What you should do
A verbatim reproduction of the following listing is required; omit the pictures.

Data provided

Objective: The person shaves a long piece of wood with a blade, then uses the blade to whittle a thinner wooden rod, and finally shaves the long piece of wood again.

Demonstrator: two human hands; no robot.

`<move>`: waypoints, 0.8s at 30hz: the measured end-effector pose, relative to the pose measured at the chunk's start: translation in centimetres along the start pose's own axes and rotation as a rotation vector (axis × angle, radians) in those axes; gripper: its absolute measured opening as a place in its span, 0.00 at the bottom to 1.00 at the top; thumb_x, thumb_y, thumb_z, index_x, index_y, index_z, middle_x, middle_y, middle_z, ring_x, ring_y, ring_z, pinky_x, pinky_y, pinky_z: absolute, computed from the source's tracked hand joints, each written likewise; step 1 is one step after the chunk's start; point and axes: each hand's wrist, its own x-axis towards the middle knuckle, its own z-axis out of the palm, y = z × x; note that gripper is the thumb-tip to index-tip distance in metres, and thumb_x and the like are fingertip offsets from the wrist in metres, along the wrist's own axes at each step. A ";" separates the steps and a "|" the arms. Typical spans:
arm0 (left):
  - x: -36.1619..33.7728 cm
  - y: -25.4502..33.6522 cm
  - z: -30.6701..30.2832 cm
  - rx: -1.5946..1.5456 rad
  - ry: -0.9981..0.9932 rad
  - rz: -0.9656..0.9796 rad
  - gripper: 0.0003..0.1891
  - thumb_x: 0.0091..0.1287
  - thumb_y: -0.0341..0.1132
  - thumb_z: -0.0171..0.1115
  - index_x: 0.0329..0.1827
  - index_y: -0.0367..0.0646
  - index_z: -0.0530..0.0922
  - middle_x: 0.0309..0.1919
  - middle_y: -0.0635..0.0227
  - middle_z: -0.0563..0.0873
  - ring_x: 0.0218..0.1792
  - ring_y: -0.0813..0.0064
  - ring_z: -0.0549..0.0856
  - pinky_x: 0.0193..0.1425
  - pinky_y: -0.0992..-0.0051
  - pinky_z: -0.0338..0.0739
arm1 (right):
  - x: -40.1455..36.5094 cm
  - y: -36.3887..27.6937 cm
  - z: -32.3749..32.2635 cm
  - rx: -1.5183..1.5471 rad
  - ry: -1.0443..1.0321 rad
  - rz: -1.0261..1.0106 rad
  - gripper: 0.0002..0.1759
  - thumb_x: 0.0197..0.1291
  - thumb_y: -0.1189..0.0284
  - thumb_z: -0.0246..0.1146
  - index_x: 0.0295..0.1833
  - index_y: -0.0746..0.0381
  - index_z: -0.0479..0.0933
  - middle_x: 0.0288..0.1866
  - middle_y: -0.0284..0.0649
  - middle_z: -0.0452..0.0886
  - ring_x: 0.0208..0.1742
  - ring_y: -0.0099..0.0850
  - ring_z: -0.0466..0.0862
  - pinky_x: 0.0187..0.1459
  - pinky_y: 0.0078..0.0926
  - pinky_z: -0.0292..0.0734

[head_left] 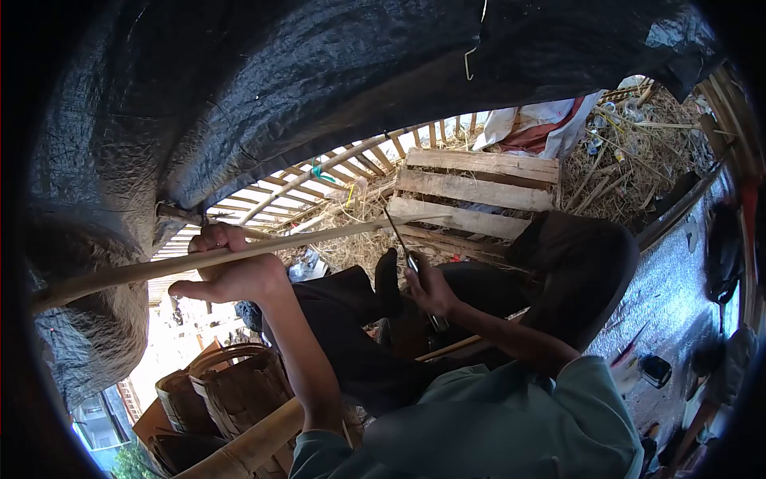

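A long, pale bamboo strip (335, 232) slants across the view, thick at the left and thin toward its right end. My left hand (254, 278) is closed around its left half, fingers curled at the far side and thumb stretched out along the near side. In my right hand (432, 290) is a knife (397, 234), its handle in my closed fingers and its slim dark blade pointing up and left. The blade overlaps the strip near the strip's thin end. Both hands are over my dark-trousered legs (582, 259).
A wooden slatted pallet (479, 191) lies ahead, with straw (622, 164) and a white-and-red sack (542, 132) beyond it. A black tarp (319, 80) hangs overhead. Woven baskets (239, 391) and a thick bamboo pole (247, 447) are at lower left.
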 end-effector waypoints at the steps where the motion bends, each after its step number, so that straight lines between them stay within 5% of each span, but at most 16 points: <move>1: 0.3 0.0 -0.7 0.077 -0.047 0.013 0.29 0.70 0.61 0.35 0.18 0.49 0.61 0.18 0.74 0.68 0.18 0.86 0.64 0.18 0.88 0.58 | 0.0 -0.9 0.1 -0.038 -0.014 -0.003 0.22 0.68 0.64 0.49 0.60 0.68 0.59 0.31 0.51 0.77 0.31 0.42 0.80 0.35 0.37 0.72; 3: 1.2 0.1 -2.6 0.230 -0.145 0.043 0.30 0.70 0.62 0.31 0.20 0.49 0.64 0.19 0.72 0.71 0.19 0.84 0.67 0.18 0.88 0.60 | 0.3 -1.9 0.9 -0.017 -0.037 -0.054 0.22 0.67 0.66 0.49 0.60 0.67 0.57 0.31 0.54 0.77 0.33 0.49 0.80 0.36 0.40 0.72; 7: 0.5 0.2 -0.8 0.294 0.001 0.074 0.29 0.70 0.62 0.30 0.22 0.49 0.64 0.15 0.73 0.68 0.21 0.81 0.69 0.19 0.85 0.63 | 1.6 -4.3 3.2 -0.032 -0.029 -0.128 0.21 0.66 0.66 0.52 0.56 0.68 0.57 0.30 0.57 0.77 0.33 0.55 0.79 0.35 0.46 0.72; 12: -0.5 -1.1 0.4 0.574 0.094 0.144 0.29 0.69 0.63 0.29 0.22 0.49 0.64 0.11 0.73 0.64 0.09 0.80 0.63 0.11 0.80 0.65 | 2.7 -5.7 3.0 -0.121 -0.002 -0.169 0.20 0.65 0.65 0.54 0.50 0.69 0.58 0.29 0.59 0.77 0.32 0.57 0.79 0.33 0.49 0.72; 15: -0.7 -0.8 -1.3 0.358 -0.071 0.016 0.30 0.69 0.63 0.28 0.23 0.49 0.64 0.10 0.73 0.62 0.08 0.81 0.63 0.08 0.80 0.61 | 3.0 -2.3 1.6 -0.150 0.028 -0.089 0.20 0.65 0.64 0.54 0.50 0.69 0.58 0.28 0.58 0.77 0.32 0.56 0.80 0.32 0.47 0.72; 19: -0.4 -0.4 -0.5 0.378 0.006 0.032 0.32 0.67 0.66 0.26 0.23 0.49 0.65 0.09 0.73 0.60 0.08 0.81 0.58 0.10 0.82 0.54 | 2.8 1.2 -0.4 -0.196 0.029 0.088 0.20 0.66 0.62 0.52 0.49 0.68 0.59 0.29 0.56 0.78 0.30 0.54 0.80 0.31 0.45 0.72; 24: -0.5 0.3 -0.5 0.380 0.048 -0.020 0.32 0.66 0.67 0.28 0.25 0.50 0.66 0.09 0.73 0.60 0.09 0.82 0.57 0.10 0.83 0.52 | 2.6 0.7 -0.5 -0.183 0.006 0.022 0.19 0.66 0.60 0.52 0.49 0.66 0.60 0.25 0.55 0.77 0.31 0.54 0.80 0.32 0.46 0.72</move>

Answer for this exercise
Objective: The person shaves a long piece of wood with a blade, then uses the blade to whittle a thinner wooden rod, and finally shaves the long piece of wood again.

Demonstrator: two human hands; no robot.

`<move>`: waypoints, 0.8s at 30hz: the measured end-effector pose, relative to the pose measured at the chunk's start: translation in centimetres along the start pose's own axes and rotation as a rotation vector (axis × angle, radians) in those axes; gripper: its absolute measured opening as a place in its span, 0.00 at the bottom to 1.00 at the top; thumb_x, thumb_y, thumb_z, index_x, index_y, index_z, middle_x, middle_y, middle_z, ring_x, ring_y, ring_z, pinky_x, pinky_y, pinky_z: absolute, computed from the source's tracked hand joints, each written likewise; step 1 is one step after the chunk's start; point and axes: each hand's wrist, its own x-axis towards the middle knuckle, its own z-axis out of the palm, y = z × x; note that gripper is the thumb-tip to index-tip distance in metres, and thumb_x and the like are fingertip offsets from the wrist in metres, along the wrist's own axes at each step. A ";" separates the steps and a "|" the arms. Typical spans:
arm0 (left):
  - x: -36.1619..33.7728 cm
  - y: -25.4502..33.6522 cm
  - z: -30.6701..30.2832 cm
  - rx: -1.5946..1.5456 rad
  - ry: -0.9981..0.9932 rad
  - rz: -0.9656..0.9796 rad
  - gripper: 0.0003..0.1891
  - thumb_x: 0.0091..0.1287
  - thumb_y: -0.0341..0.1132
  - thumb_z: -0.0171..0.1115
  - index_x: 0.0329..0.1827
  - index_y: -0.0367..0.0646
  - index_z: -0.0530..0.0922
  - middle_x: 0.0309..0.1919
  - middle_y: -0.0635..0.0227
  - middle_z: -0.0563..0.0873
  - ring_x: 0.0218..0.1792
  - ring_y: -0.0813..0.0064
  - ring_z: -0.0549..0.0856
  - pinky_x: 0.0193..0.1425
  - pinky_y: -0.0992..-0.0051
  - pinky_z: -0.0338..0.0739
arm1 (right):
  - x: -40.1455..36.5094 cm
  - y: -36.3887..27.6937 cm
  - z: -32.3749..32.2635 cm
  - rx: -1.5183..1.5471 rad
  - ry: -1.0443..1.0321 rad
  - rz: -1.0261..1.0106 rad
  - gripper: 0.0002..0.1759
  - thumb_x: 0.0197..0.1291
  - thumb_y: -0.1189..0.0284
  - thumb_z: -0.0246..0.1146
  - index_x: 0.0295..0.1833
  - index_y: -0.0746..0.0381
  - index_z: -0.0479..0.0933
  - middle_x: 0.0288..0.1866
  - middle_y: -0.0284..0.0649
  - middle_z: -0.0452..0.0886
  - ring_x: 0.0208..0.1742
  - ring_y: -0.0099..0.0850
  - ring_z: -0.0466..0.0862
  - pinky_x: 0.0187..0.1459
  - pinky_y: 0.0078..0.0926
  - pinky_z: -0.0292..0.0734

[head_left] 

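A long, pale bamboo strip (335, 232) slants across the view, thick at the left and thin toward its right end. My left hand (254, 278) is closed around its left half, fingers curled at the far side and thumb stretched out along the near side. In my right hand (432, 290) is a knife (397, 234), its handle in my closed fingers and its slim dark blade pointing up and left. The blade overlaps the strip near the strip's thin end. Both hands are over my dark-trousered legs (582, 259).
A wooden slatted pallet (479, 191) lies ahead, with straw (622, 164) and a white-and-red sack (542, 132) beyond it. A black tarp (319, 80) hangs overhead. Woven baskets (239, 391) and a thick bamboo pole (247, 447) are at lower left.
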 end-effector waypoints at the steps where the motion bends, each after its step number, so that straight lines between them stay within 5% of each span, but at most 16 points: <move>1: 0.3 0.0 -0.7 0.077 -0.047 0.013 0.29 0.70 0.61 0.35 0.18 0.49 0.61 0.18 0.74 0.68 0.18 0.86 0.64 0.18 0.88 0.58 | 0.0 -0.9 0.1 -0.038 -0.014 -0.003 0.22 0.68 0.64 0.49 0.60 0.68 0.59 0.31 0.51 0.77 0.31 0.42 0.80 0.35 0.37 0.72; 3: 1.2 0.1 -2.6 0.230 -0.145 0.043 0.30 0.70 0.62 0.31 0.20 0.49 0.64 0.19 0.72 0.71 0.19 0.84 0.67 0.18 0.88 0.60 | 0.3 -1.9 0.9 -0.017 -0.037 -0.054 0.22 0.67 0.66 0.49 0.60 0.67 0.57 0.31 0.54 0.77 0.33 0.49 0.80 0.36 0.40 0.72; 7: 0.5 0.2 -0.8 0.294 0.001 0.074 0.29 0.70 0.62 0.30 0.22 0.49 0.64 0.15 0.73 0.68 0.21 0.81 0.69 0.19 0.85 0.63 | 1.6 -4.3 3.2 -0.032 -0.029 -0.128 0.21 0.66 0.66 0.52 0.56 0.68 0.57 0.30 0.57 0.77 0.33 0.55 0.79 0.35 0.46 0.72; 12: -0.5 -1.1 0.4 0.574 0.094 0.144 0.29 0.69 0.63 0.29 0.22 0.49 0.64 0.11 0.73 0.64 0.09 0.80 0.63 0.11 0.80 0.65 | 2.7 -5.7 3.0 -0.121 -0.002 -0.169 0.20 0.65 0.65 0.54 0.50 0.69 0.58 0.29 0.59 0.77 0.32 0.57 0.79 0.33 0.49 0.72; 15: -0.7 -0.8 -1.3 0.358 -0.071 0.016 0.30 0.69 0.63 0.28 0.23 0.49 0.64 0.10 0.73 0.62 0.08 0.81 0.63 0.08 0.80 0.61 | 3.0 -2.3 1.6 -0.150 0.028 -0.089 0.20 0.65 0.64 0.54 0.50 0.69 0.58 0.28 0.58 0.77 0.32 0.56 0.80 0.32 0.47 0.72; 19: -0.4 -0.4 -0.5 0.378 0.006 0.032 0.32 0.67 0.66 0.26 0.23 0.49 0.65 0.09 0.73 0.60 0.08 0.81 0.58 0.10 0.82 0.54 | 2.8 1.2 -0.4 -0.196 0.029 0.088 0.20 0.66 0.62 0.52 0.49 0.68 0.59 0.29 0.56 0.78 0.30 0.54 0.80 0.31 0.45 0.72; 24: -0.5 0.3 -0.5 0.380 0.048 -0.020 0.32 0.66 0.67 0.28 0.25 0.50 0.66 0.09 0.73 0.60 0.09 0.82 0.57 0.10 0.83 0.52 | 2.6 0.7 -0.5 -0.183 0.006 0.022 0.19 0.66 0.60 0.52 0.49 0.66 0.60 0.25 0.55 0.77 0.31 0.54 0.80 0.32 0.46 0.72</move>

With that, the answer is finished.